:: EXERCISE REQUIREMENTS ::
Look through the data below, and copy each line that carries the word "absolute".
---------- PROVIDED ENTRIES
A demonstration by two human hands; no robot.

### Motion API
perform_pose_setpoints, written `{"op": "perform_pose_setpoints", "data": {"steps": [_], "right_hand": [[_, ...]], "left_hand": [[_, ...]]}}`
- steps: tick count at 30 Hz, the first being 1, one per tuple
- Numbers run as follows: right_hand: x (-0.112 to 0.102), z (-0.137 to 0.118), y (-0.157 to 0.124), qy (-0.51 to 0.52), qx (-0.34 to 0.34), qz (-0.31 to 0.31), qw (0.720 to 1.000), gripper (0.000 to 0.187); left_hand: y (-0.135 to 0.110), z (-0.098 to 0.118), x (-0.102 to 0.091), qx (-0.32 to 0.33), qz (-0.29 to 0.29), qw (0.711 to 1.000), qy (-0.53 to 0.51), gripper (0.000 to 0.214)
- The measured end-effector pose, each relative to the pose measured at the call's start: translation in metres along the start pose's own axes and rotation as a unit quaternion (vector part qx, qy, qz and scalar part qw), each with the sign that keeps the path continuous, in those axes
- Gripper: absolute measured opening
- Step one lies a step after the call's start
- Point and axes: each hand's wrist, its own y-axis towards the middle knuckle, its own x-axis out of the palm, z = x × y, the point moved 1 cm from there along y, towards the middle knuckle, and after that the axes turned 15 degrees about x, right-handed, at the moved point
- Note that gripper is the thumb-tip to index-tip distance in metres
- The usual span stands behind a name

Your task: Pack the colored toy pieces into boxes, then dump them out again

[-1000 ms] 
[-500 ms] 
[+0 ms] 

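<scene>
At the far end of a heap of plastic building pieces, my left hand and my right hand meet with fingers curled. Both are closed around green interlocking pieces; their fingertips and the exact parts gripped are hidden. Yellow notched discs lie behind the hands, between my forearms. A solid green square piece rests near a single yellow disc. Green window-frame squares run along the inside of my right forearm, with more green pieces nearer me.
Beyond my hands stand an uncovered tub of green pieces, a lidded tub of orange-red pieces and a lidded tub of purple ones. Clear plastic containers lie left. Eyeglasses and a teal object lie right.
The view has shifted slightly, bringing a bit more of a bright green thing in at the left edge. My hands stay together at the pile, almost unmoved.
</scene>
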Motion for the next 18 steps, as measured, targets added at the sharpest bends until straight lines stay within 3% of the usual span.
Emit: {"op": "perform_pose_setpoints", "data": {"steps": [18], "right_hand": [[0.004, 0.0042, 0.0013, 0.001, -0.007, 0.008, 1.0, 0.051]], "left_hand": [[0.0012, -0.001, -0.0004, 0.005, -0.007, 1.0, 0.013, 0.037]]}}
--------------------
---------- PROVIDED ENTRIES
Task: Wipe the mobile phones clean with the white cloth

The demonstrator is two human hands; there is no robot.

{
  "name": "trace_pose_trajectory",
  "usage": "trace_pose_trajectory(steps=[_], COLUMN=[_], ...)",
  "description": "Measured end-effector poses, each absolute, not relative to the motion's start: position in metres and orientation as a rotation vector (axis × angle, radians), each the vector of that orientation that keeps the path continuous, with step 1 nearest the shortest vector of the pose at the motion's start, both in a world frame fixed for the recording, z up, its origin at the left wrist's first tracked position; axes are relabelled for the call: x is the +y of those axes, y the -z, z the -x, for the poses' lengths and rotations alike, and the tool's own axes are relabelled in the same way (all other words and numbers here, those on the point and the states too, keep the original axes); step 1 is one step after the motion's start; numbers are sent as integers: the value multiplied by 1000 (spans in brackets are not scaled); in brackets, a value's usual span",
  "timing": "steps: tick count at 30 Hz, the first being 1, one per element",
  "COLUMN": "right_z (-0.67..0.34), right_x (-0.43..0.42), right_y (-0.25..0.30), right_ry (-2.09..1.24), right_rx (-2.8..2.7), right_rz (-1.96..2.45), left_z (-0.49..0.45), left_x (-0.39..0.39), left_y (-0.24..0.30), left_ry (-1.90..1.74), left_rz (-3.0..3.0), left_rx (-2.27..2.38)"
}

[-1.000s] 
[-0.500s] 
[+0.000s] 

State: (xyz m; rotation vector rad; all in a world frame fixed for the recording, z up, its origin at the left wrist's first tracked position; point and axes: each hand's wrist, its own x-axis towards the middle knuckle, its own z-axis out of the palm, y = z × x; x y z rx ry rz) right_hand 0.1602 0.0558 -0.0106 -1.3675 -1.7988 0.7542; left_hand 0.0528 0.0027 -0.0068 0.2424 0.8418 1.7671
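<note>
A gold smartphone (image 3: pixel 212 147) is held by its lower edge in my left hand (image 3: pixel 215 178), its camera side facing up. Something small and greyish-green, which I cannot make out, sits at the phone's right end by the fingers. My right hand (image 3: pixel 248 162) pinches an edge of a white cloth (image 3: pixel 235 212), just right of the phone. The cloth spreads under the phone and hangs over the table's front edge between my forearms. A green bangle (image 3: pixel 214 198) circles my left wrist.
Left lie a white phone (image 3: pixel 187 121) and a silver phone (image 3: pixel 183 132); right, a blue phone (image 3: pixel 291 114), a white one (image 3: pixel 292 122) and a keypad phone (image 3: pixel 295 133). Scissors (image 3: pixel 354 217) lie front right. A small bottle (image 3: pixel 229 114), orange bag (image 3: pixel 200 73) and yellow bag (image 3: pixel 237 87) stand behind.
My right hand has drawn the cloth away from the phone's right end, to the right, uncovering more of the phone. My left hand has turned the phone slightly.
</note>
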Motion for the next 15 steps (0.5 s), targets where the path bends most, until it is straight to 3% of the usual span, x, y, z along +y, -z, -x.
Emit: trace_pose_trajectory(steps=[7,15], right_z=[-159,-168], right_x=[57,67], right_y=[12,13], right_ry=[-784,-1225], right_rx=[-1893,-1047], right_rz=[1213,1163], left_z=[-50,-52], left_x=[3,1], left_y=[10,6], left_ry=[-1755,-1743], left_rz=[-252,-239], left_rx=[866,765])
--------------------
:: ANSWER SPACE ::
- Gripper: absolute measured opening
  "description": "Measured end-effector poses, each absolute, not relative to the motion's start: position in metres and orientation as a rotation vector (axis × angle, radians), each the vector of that orientation that keeps the path continuous, with step 1 nearest the shortest vector of the pose at the motion's start, both in a world frame fixed for the recording, z up, its origin at the left wrist's first tracked position; axes are relabelled for the call: x is the +y of those axes, y the -z, z the -x, for the poses' lengths and rotations alike, and the tool's own axes are relabelled in the same way (all other words and numbers here, those on the point and the states too, keep the original axes); step 1 is one step after the motion's start; numbers are sent as integers: the value multiplied by 1000 (spans in brackets are not scaled); in brackets, a value's usual span",

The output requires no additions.